الجمعة، أكتوبر 17، 2003

October 15

The new Iraqi dinar

Today was the first day 250 banks all over Iraq commenced the exchange of the old Iraqi currency(ies) with new unified notes recently printed abroad, in Britain I guess. It was surprisingly a peaceful and quiet day, contrary to all expectations and rumours circulating in Baghdad that banks would be targetted the first day they started the exchange process. Many Rafidain bank divisions across Baghdad received warnings and threat letters. My aunt works as a bank manager, and she found a letter on her desk a few days ago signed by a group called The Army Of Mohammed 'Jaish Mohammed' asking her how she would like to die. This group had appeared many times mainly on Al Arabiyah station threatening Americans, coalition forces, governing council members, and any Iraqis 'collaborating with occupying forces'. Of course collaborators range widely (in their definition) from translators working with American patrols or international organizations and foreign companies, local UN workers, to normal civil servants and employees working at governmental offices. Needless to say, my aunt was freaked out and she visited us that day panicking and it was until she calmed down a bit that we got the story out of her, of course everyone wanted her to quit and stay home but she wouldn't hear of it. I still think it was a practical joke by some prankster at her office.
Anyway, banks witnessed extreme security measures by both Iraqi police and American forces to thwart any attempted attacks.
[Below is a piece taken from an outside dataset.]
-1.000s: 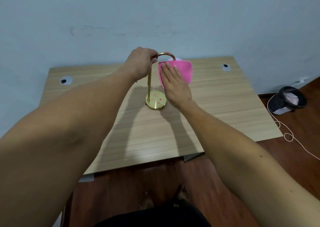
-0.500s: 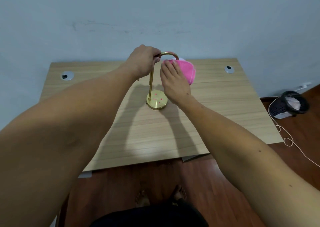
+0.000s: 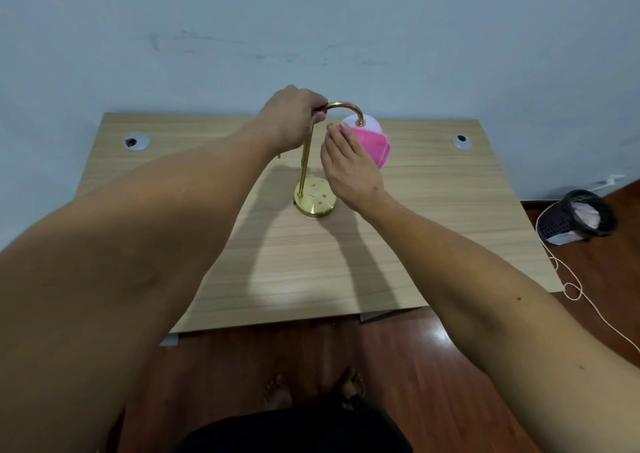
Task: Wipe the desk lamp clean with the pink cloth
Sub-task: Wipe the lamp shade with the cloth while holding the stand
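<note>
A gold desk lamp (image 3: 314, 199) stands near the middle of the wooden desk (image 3: 311, 265), with a round base, a thin upright stem and a curved neck. Its pale round shade (image 3: 370, 124) hangs from the neck's right end. My left hand (image 3: 294, 117) is closed around the top of the stem where the curve begins. My right hand (image 3: 349, 168) presses the pink cloth (image 3: 375, 145) against the front of the shade, covering most of it. The upper part of the shade shows above the cloth.
Two round cable grommets (image 3: 136, 141) (image 3: 462, 141) sit in the desk's back corners. A blue-grey wall rises right behind the desk. On the brown floor to the right lies a dark basket (image 3: 576, 218) with a thin cord (image 3: 571, 290) trailing from it. My bare feet show below the desk's front edge.
The pink cloth went from hanging flat over the shade to being bunched and pushed down and right, uncovering the shade's top. My left hand kept its hold on the stem.
</note>
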Available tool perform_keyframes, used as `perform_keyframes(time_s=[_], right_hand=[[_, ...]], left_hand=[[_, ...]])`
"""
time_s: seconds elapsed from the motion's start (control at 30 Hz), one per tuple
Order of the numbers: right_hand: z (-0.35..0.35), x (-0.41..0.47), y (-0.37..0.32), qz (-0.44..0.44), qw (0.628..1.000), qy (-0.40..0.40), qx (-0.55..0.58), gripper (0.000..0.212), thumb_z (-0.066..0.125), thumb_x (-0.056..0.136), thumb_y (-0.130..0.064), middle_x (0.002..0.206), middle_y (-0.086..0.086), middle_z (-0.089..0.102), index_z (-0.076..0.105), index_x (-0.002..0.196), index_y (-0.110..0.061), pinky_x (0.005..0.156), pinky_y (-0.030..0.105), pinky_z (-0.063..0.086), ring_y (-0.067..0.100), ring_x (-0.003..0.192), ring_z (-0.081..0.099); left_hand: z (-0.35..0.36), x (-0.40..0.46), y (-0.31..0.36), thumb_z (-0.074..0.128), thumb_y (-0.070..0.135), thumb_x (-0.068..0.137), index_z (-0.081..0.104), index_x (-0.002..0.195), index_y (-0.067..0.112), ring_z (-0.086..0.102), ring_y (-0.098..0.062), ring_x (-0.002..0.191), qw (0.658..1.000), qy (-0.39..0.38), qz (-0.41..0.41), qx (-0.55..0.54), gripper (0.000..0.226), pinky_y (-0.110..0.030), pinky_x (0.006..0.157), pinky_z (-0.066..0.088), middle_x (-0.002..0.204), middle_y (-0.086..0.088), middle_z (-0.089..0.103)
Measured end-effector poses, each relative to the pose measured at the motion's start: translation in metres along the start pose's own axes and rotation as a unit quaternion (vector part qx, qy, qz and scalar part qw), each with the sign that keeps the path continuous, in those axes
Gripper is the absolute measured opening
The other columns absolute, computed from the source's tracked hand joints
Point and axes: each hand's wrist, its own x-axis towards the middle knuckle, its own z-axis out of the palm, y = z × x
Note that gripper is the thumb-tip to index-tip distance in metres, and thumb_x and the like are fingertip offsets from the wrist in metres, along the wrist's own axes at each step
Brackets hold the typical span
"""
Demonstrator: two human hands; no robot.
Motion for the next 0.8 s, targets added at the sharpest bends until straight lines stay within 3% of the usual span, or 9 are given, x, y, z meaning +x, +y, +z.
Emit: perform_keyframes(time_s=[0.1, 0.27, 0.4, 0.47, 0.53, 0.6, 0.67, 0.73, 0.8], right_hand=[[0.010, -0.012, -0.001, -0.041, 0.999, -0.013, 0.001, 0.057, 0.013, 0.103, -0.008, 0.156, 0.030, 0.047, 0.047, 0.145, 0.011, 0.130, 0.051, 0.017, 0.042, 0.155, 0.031], [0.018, -0.047, 0.011, -0.070, 0.997, 0.042, 0.004, 0.046, 0.038, 0.103, -0.009, 0.149, 0.023, 0.057, 0.061, 0.140, 0.003, 0.121, 0.046, 0.040, 0.034, 0.145, 0.051], [0.033, -0.082, 0.028, -0.083, 0.989, 0.113, 0.039, 0.044, 0.046, 0.099, -0.006, 0.148, 0.023, 0.058, 0.061, 0.139, 0.005, 0.118, 0.049, 0.045, 0.036, 0.142, 0.053], [0.040, -0.099, 0.039, -0.064, 0.990, 0.096, 0.086, 0.044, 0.051, 0.097, -0.008, 0.145, 0.023, 0.061, 0.062, 0.139, 0.005, 0.116, 0.051, 0.046, 0.038, 0.138, 0.057], [0.042, -0.110, 0.046, 0.034, 0.974, 0.024, 0.225, 0.044, 0.050, 0.096, -0.013, 0.128, 0.025, 0.070, 0.063, 0.135, 0.001, 0.096, 0.051, 0.055, 0.044, 0.119, 0.067], [0.039, -0.109, 0.049, 0.238, 0.880, -0.075, 0.404, 0.034, 0.044, 0.099, -0.018, 0.104, 0.019, 0.071, 0.064, 0.125, -0.006, 0.076, 0.044, 0.051, 0.038, 0.093, 0.068], [0.037, -0.096, 0.055, 0.460, 0.701, -0.146, 0.525, 0.029, 0.039, 0.102, -0.012, 0.100, 0.014, 0.066, 0.066, 0.111, -0.006, 0.075, 0.042, 0.050, 0.033, 0.093, 0.065], [0.035, -0.078, 0.061, 0.572, 0.517, -0.129, 0.623, 0.032, 0.037, 0.098, -0.003, 0.107, 0.015, 0.071, 0.067, 0.107, -0.002, 0.085, 0.041, 0.057, 0.034, 0.100, 0.069], [0.029, -0.057, 0.068, 0.608, 0.427, -0.058, 0.667, 0.037, 0.038, 0.095, -0.002, 0.111, 0.015, 0.074, 0.070, 0.114, -0.002, 0.092, 0.044, 0.061, 0.034, 0.105, 0.071]], left_hand=[[0.000, -0.001, -0.001, 0.051, 0.017, 0.103, 0.069, 0.098, 0.008, 0.052, -0.030, 0.078, 1.000, -0.001, 0.001, -0.002, 0.020, -0.040, 0.075, 0.046, 0.084, -0.012, 0.066], [-0.001, -0.002, 0.001, 0.051, 0.017, 0.103, 0.067, 0.095, 0.009, 0.053, -0.032, 0.079, 1.000, -0.009, -0.003, -0.008, 0.020, -0.042, 0.075, 0.047, 0.079, -0.009, 0.060], [-0.003, -0.003, 0.004, 0.050, 0.016, 0.103, 0.068, 0.098, 0.009, 0.054, -0.033, 0.083, 1.000, -0.010, -0.007, -0.003, 0.019, -0.044, 0.078, 0.049, 0.081, -0.008, 0.060], [-0.003, -0.004, 0.006, 0.050, 0.017, 0.103, 0.067, 0.098, 0.009, 0.057, -0.035, 0.085, 1.000, -0.013, -0.013, -0.006, 0.019, -0.045, 0.080, 0.051, 0.084, -0.011, 0.064], [-0.002, -0.005, 0.007, 0.050, 0.018, 0.103, 0.067, 0.098, 0.010, 0.059, -0.037, 0.088, 1.000, -0.012, -0.018, -0.008, 0.019, -0.047, 0.081, 0.053, 0.087, -0.015, 0.067], [-0.002, -0.006, 0.008, 0.050, 0.018, 0.103, 0.067, 0.098, 0.010, 0.060, -0.038, 0.088, 1.000, -0.009, -0.019, -0.007, 0.019, -0.047, 0.081, 0.052, 0.084, -0.013, 0.065], [-0.002, -0.006, 0.009, 0.050, 0.018, 0.103, 0.067, 0.099, 0.010, 0.060, -0.038, 0.088, 1.000, -0.005, -0.018, -0.005, 0.019, -0.046, 0.080, 0.051, 0.084, -0.013, 0.065], [-0.002, -0.006, 0.010, 0.050, 0.018, 0.102, 0.067, 0.098, 0.010, 0.060, -0.038, 0.087, 1.000, -0.007, -0.018, -0.003, 0.019, -0.046, 0.080, 0.051, 0.085, -0.015, 0.067], [-0.001, -0.006, 0.010, 0.051, 0.018, 0.102, 0.067, 0.097, 0.010, 0.060, -0.039, 0.086, 1.000, -0.007, -0.023, -0.006, 0.019, -0.047, 0.079, 0.051, 0.082, -0.013, 0.065]])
Barbed wire, large concrete barriers had been placed around the larger divisions, and checkpoints in the streets leading to the banks, this caused some traffic jams, especially in the busiest areas of the city, but it was neccessary. 80 bank divisions in Baghdad were involved in the exchange, which started at 8 in the morning and closed at 4 in the afternoon. The exchange process will continue as such for three months till the 15th of January which will be enough for the new Dinar to circulate and to get rid of the old ones.
People were happy, I talked to some people in my neighbourhood who had been fortunate to be the first to see the new notes. They showed them to me, the notes were beautiful and obviously of a very high quality, shiny and crispy. They come in 50, 100, 250, 1000, 5000, 10,000, and 25,000 Dinar bills. The 25,000 D note sounds extreme and unneccessary, and might create a few problems when dealing with such large a note. But most importantly they looked impossible to forge, which was the reason they were made in the first place.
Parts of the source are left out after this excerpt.